Task prompt: The answer must be a bare number: the count of lines below that contain "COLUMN".

----

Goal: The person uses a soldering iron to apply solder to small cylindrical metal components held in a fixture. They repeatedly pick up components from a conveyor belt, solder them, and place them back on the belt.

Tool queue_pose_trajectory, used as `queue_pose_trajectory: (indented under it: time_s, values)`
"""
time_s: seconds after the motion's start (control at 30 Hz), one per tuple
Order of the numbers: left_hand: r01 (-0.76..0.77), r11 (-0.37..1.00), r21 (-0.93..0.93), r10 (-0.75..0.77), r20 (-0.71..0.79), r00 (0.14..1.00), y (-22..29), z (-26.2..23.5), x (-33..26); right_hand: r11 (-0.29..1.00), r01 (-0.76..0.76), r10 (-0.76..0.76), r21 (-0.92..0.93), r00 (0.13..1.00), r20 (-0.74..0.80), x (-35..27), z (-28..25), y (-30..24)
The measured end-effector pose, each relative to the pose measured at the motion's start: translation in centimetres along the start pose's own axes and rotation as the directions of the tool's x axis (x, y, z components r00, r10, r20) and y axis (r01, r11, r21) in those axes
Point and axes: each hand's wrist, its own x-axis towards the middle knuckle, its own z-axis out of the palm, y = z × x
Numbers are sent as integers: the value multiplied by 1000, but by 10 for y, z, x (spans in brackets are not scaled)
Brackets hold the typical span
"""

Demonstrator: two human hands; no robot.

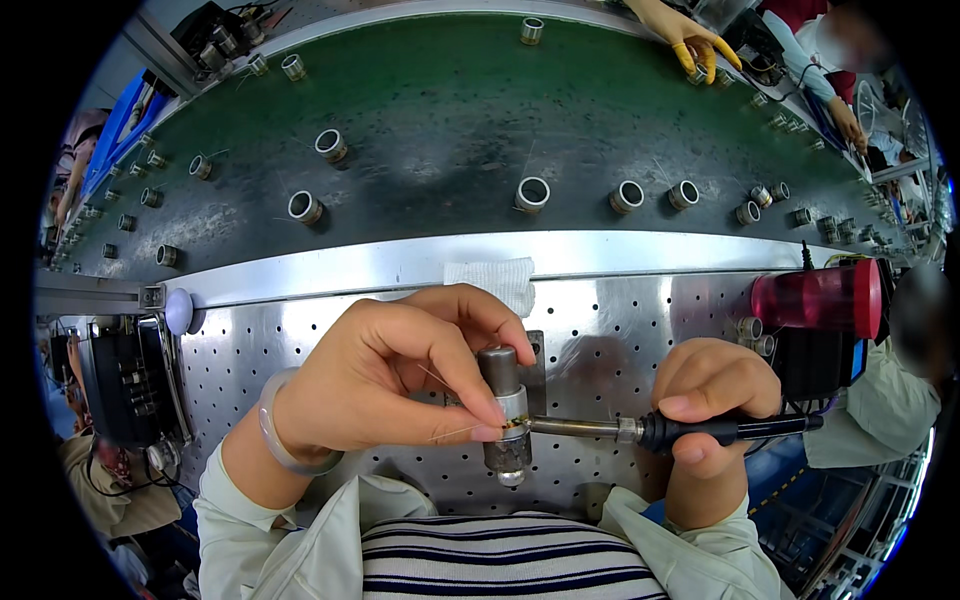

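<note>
My right hand (718, 395) is closed round the black handle of a soldering iron (590, 428). The iron's metal barrel points left, its tip at the side of a metal cylinder (503, 372) standing upright in front of me. A silvery ring (514, 403) sits round the cylinder's middle, with small coloured bits where the tip meets it. On the left side, my left hand (400, 370) pinches fine wire (455, 433) between thumb and index finger against that ring. Its other fingers curl behind the cylinder's top. The exact contact between tip and wire is too small to make out.
A green conveyor belt (430, 120) carries several metal rings, such as one ring (533, 194) near its front edge. White cloth (492, 280) lies on the perforated metal plate (620, 350). At right lies a pink cup (815, 300). Another person's hand (690, 35) with yellow finger covers reaches over the belt.
</note>
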Motion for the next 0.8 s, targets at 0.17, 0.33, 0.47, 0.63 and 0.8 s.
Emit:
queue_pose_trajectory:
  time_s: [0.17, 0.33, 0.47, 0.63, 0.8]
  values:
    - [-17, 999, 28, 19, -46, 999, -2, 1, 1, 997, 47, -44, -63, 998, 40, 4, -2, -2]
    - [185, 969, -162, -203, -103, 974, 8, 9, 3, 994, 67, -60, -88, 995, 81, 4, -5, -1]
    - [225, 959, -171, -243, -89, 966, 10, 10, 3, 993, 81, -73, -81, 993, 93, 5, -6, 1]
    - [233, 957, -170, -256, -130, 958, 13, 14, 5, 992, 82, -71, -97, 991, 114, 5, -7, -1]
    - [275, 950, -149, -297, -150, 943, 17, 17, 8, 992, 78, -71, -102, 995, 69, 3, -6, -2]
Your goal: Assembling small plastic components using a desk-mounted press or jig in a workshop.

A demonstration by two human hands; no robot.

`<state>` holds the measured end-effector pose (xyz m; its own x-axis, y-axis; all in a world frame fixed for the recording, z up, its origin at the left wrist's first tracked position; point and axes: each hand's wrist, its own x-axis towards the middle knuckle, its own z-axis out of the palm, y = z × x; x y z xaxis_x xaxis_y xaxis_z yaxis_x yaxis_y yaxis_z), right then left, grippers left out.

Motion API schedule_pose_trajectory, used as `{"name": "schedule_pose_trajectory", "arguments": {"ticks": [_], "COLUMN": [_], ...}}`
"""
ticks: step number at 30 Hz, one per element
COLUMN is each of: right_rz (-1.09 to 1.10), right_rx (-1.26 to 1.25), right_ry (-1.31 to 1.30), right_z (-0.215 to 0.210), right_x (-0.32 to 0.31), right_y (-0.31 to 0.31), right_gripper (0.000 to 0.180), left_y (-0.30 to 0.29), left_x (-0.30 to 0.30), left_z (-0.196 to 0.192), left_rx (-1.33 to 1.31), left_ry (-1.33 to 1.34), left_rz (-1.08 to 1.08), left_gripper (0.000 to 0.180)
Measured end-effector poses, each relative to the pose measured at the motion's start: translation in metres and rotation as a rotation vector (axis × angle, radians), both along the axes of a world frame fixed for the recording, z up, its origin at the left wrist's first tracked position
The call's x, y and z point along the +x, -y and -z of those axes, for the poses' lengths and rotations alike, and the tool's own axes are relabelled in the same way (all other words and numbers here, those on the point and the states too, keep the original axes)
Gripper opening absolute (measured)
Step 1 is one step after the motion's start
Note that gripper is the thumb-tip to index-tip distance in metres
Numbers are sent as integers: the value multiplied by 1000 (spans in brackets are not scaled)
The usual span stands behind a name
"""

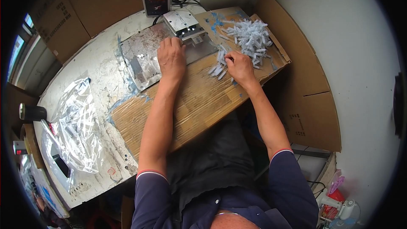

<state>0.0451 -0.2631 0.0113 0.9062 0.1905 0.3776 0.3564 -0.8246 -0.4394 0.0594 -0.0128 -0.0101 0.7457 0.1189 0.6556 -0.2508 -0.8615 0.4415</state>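
Observation:
My left hand (171, 58) rests over the metal plate (137, 55), fingers bent and close together. Its fingertips reach the front left side of a small metal fixture (182, 23) with bright spots on its front; what they hold, if anything, is hidden. To the right, my right hand (240, 68) is curled in a pinch at the edge of a small group of white plastic strips (218, 70). Whether a strip is between its finger and thumb cannot be made out. Beyond that hand lies a larger heap of the same strips (252, 38) on the cardboard (199, 97).
A counter box (157, 0) with red digits stands behind the fixture, cables beside it. Clear plastic bags (80, 127), a phone (61, 165) and a dark cup (33, 112) are at the left. Cardboard panels (305, 76) border the right side. A white fan (345, 210) is lower right.

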Motion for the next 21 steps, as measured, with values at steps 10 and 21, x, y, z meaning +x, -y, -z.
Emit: {"name": "schedule_pose_trajectory", "arguments": {"ticks": [10,21], "right_rz": [-47,234], "right_rx": [-70,94], "right_ry": [-93,-94], "right_z": [-15,-4], "right_x": [7,-4], "right_y": [-15,-25], "right_gripper": [20,22], "left_y": [-4,-1], "left_x": [0,-7], "left_z": [9,-1], "left_rx": [19,-256], "left_ry": [103,255], "left_rz": [-37,4], "left_gripper": [8,15]}}
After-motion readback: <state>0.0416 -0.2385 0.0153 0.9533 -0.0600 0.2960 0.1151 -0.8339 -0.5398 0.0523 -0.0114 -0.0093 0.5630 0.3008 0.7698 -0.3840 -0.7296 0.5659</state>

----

Response to this exercise: 2